A teenager in Oakland Park, a community in southern Florida, suffered a potentially disastrous diabetic seizure on a school bus ride home Tuesday. Luckily, he’s fine now — no thanks to the bus driver who, according to the boy’s family, put on one of the most heartless and irresponsible displays you’re likely to hear about this week. Or any time.
Here’s what happened.
Andrew Shepard is a 16-year-old high school kid who unfortunately suffers not only from diabetes, but Addison’s disease as well. That’s a condition that causes the adrenal glands to produce insufficient amounts of certain hormones that human beings need to function normally every day. The many symptoms can include fatigue, weakness and low blood sugar. The disease can cause a coma and even death. But like diabetes, it can be treated with proper medication.
But Andrew’s medication, it turned out, needed adjusting. But he didn’t know that on Tuesday when he got on a school bus with his sister Jazmen Lucas, for their regular ride home.
On the bus, Andrew started to shake and tremble.
“He was on the bus in the back, and I turned around and saw him twitching,” his sister recounts.
So she naturally did what she would be expected to do. She appealed to the adult in charge for help. In this case, it was the school bus driver. All she wanted was to be dropped off at her house, rather than on a streetcorner, because her brother was unable to function.
“I said, ‘Can you take me home like to my house because he’s having a seizure?’” Jazmen recalled. But the driver’s response, she said, was shocking.

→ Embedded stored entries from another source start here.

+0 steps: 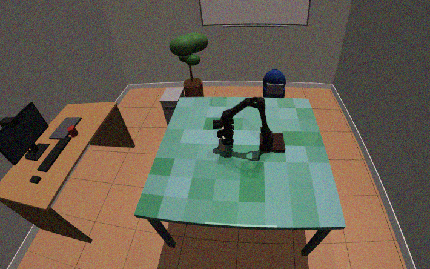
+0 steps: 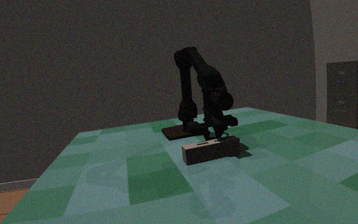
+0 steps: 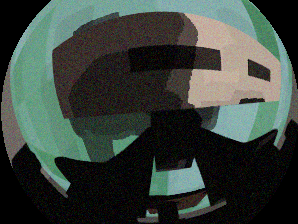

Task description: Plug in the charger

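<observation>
The power strip (image 2: 211, 153) (image 3: 227, 40) is a long box on the table, pale on top, with its left part in shadow in the wrist view. A long dark recess (image 3: 175, 59) and a smaller dark slot (image 3: 258, 70) show on its top. My gripper (image 2: 213, 137) (image 3: 169, 129) points down, low at the strip's top near its long edge. It is shut on the black charger (image 3: 175, 142), which overlaps the strip's near edge in the wrist view. The prongs are hidden, and whether they touch or enter an outlet cannot be told.
The arm's brown base plate (image 1: 276, 142) (image 2: 172, 132) stands on the patchwork green table (image 1: 228, 190) (image 2: 158, 184), behind the strip in the exterior view. A wooden desk (image 1: 98, 117) with a monitor (image 1: 23, 132) and a red cup (image 1: 72, 131) stands apart at the left.
</observation>
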You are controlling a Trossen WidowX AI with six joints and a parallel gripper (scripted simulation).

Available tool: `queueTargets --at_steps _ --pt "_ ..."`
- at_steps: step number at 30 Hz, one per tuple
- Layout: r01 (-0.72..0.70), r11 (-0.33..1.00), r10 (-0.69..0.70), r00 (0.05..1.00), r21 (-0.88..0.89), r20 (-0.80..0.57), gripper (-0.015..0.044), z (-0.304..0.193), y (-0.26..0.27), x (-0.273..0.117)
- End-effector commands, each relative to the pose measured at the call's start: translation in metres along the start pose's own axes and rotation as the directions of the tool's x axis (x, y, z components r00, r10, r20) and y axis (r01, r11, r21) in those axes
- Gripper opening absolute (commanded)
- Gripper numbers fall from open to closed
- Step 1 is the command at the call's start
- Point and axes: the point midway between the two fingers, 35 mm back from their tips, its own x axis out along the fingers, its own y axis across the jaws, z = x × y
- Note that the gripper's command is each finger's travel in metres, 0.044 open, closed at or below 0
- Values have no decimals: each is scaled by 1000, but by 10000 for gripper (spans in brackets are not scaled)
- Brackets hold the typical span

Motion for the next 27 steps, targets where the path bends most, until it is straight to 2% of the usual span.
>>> queueTargets --at_steps 1,27 --pt "-3 1000 3 1000 -4 1 0 2 0 -1" --pt "-3 1000 3 1000 -4 2 0 11 0 -2"
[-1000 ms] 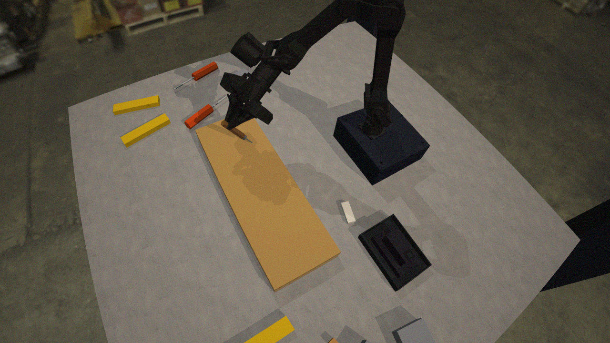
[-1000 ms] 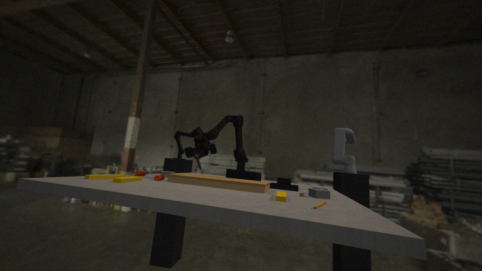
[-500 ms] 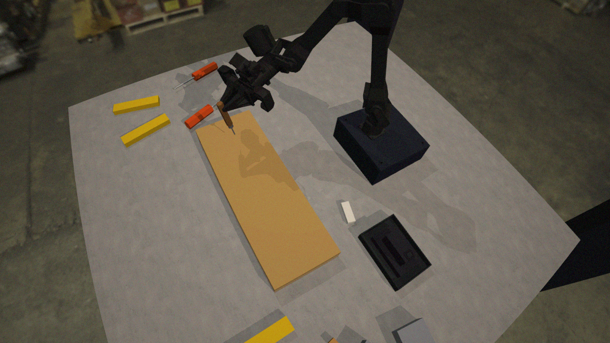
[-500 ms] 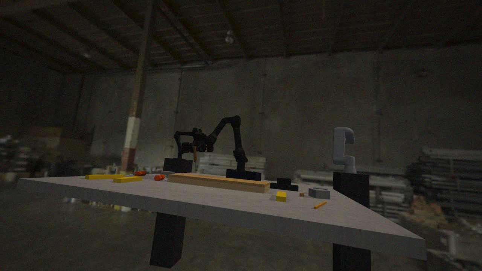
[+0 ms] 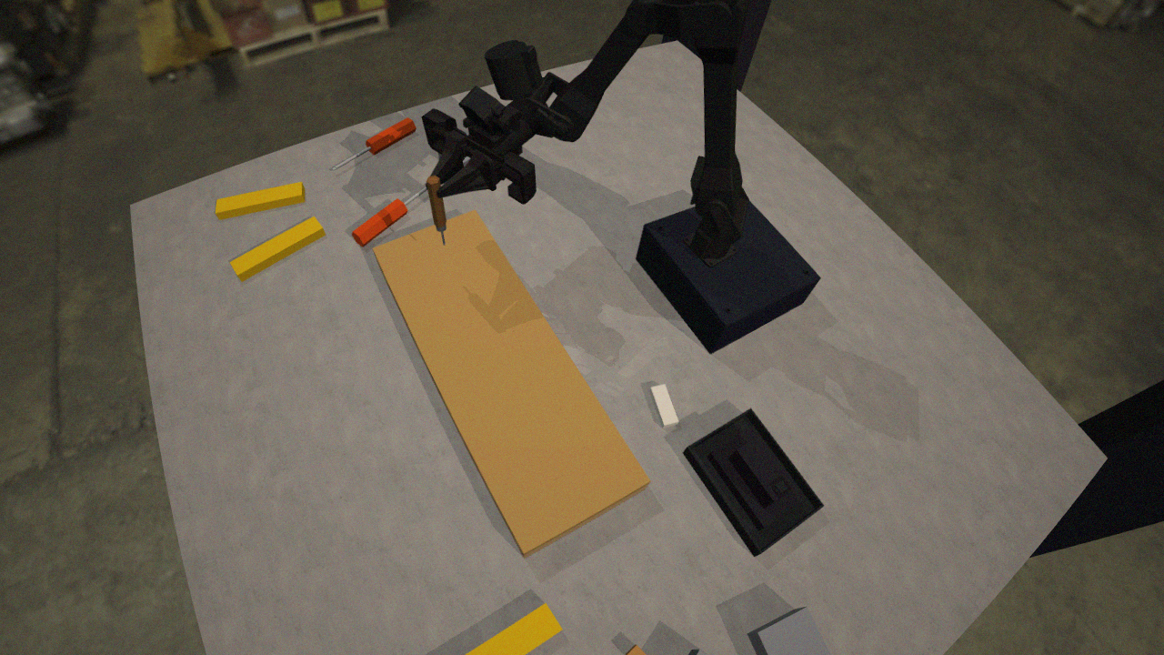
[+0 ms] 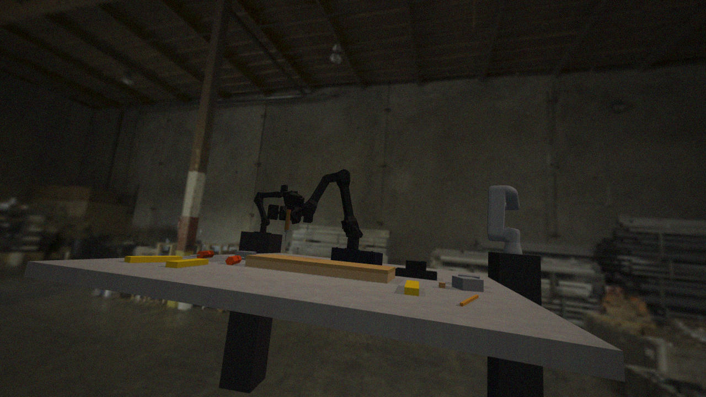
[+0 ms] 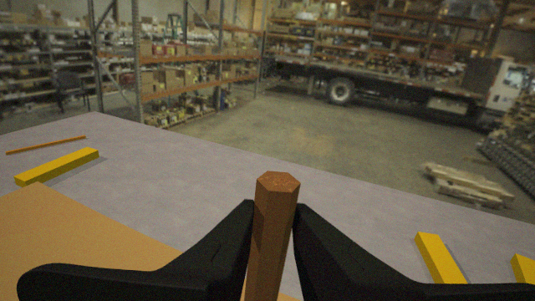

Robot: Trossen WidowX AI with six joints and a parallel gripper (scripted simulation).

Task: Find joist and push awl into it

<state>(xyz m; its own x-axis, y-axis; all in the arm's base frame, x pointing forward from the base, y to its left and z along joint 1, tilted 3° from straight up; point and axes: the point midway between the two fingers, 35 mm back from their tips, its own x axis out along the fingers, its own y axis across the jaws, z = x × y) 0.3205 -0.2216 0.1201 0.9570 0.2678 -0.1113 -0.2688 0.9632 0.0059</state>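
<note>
My gripper [image 5: 439, 186] [image 6: 287, 214] [image 7: 272, 211] is shut on the brown handle of the awl [image 5: 437, 207] [image 6: 287, 221] [image 7: 272, 238]. The awl is close to upright, its thin metal tip pointing down, in the air above the far end of the panel in the top view. The orange-tan floor panel [image 5: 504, 382] [image 6: 320, 268] [image 7: 63, 234] lies on the table; I see no hole in it. The black tray [image 5: 720, 502] [image 6: 430, 275] lies beside its near end. A dark block [image 6: 416, 266] stands at the tray, probably the stud finder; its outline is hard to tell.
Two orange screwdrivers [image 5: 380, 222] [image 5: 392, 135] and two yellow bars [image 5: 260, 200] [image 5: 278, 248] lie around the panel's far end. A third yellow bar [image 5: 516, 631] [image 6: 411, 288] [image 7: 58, 166] lies past its near end. A white block [image 5: 664, 405] sits between panel and tray. A grey box [image 5: 789, 633] [image 6: 467, 283] stands nearby.
</note>
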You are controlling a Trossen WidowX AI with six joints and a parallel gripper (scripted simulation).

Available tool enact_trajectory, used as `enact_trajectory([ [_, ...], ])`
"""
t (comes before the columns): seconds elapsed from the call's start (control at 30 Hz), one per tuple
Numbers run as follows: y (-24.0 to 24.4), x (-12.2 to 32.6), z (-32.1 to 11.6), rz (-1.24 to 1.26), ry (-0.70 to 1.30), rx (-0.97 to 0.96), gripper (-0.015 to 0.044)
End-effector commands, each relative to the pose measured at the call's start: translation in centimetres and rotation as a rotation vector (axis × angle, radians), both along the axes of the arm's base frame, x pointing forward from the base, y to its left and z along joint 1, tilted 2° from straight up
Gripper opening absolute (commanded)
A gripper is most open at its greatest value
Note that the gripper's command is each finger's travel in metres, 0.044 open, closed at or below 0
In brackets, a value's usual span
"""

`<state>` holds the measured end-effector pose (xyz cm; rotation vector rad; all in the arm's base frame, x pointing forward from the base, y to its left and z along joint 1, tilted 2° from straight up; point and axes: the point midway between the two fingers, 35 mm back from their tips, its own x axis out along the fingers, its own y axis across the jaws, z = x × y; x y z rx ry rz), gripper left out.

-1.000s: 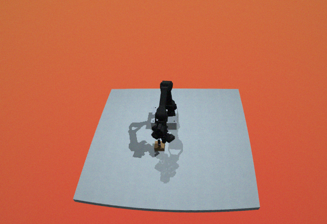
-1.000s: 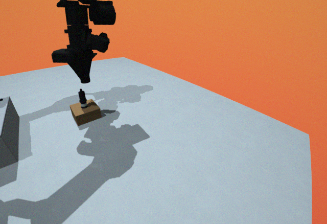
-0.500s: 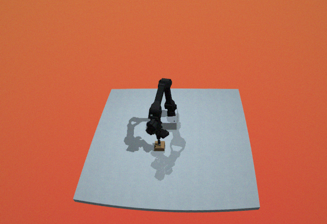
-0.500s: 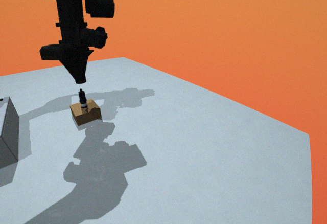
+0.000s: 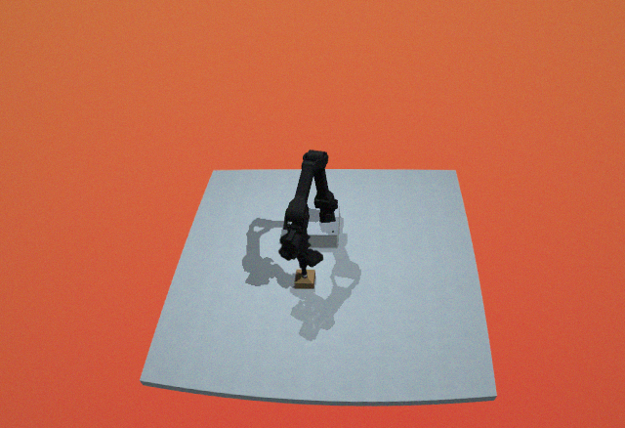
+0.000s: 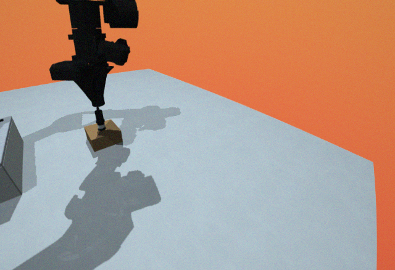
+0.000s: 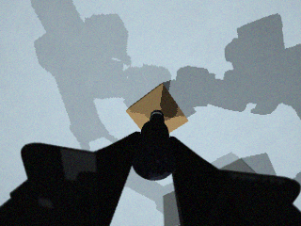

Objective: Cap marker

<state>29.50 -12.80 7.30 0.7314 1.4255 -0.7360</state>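
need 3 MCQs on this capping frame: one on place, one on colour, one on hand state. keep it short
1. Where is the hand?
A. Directly above the marker in the holder block
B. Over the grey box
C. At the table's far right edge

2. What colour is the holder block?
A. Blue
B. Tan-brown
C. White

3. What state is the hand in?
A. Wide open, holding nothing
B. Shut on nothing
C. Shut on the cap

Key:
1. A: in the exterior view the hand's tip sits in line over the marker standing in the block.
2. B: the block looks tan-brown in all three views.
3. C: in the wrist view a dark round cap sits between the fingers, lined up over the marker top.
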Motion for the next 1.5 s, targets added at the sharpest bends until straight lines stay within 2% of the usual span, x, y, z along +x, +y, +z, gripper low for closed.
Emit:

“He was like, ‘No, you have to get off the bus.’ I called my mom, and she called 911,” said Jazmen.
“He looked my child in his face and told him to get off the bus,” said Shepard’s mom, Cynthia. “How do you do that?”
But that wasn’t all. Not only did the bus driver kick the stricken teenager and his desperate sister off the bus, forcing them to get off at their regular stop, the family says, he failed even to call emergency services or help Andrew Shepard get off the school bus.
His teenage sister was forced to pick him up off his seat and carry Andrew — who was unable even to help her by shifting his weight — off the bus by herself.
“Having a seizure is like dead weight. He’s a big kid. It takes a lot for her to do that by herself,” said the mom of the two teens. “I’m beyond furious.”
By the time paramedics arrived, Andrew’s blood sugar was recorded at 30 — well below the normal range between 80 and 120. If the level dropped much lower, he might have died.
Andrew was taken to an intensive care unit where he recovered, with the help of doctors who fixed his medications, and was released later on Tuesday. By Wednesday, Andrew was feeling himself again — despite what his family says is one of the most callous school bus drivers you can imagine.
The Broward Count School Board is now reviewing security camera footage from the bus to see what happened. The bus driver has taken some scheduled time off from his job.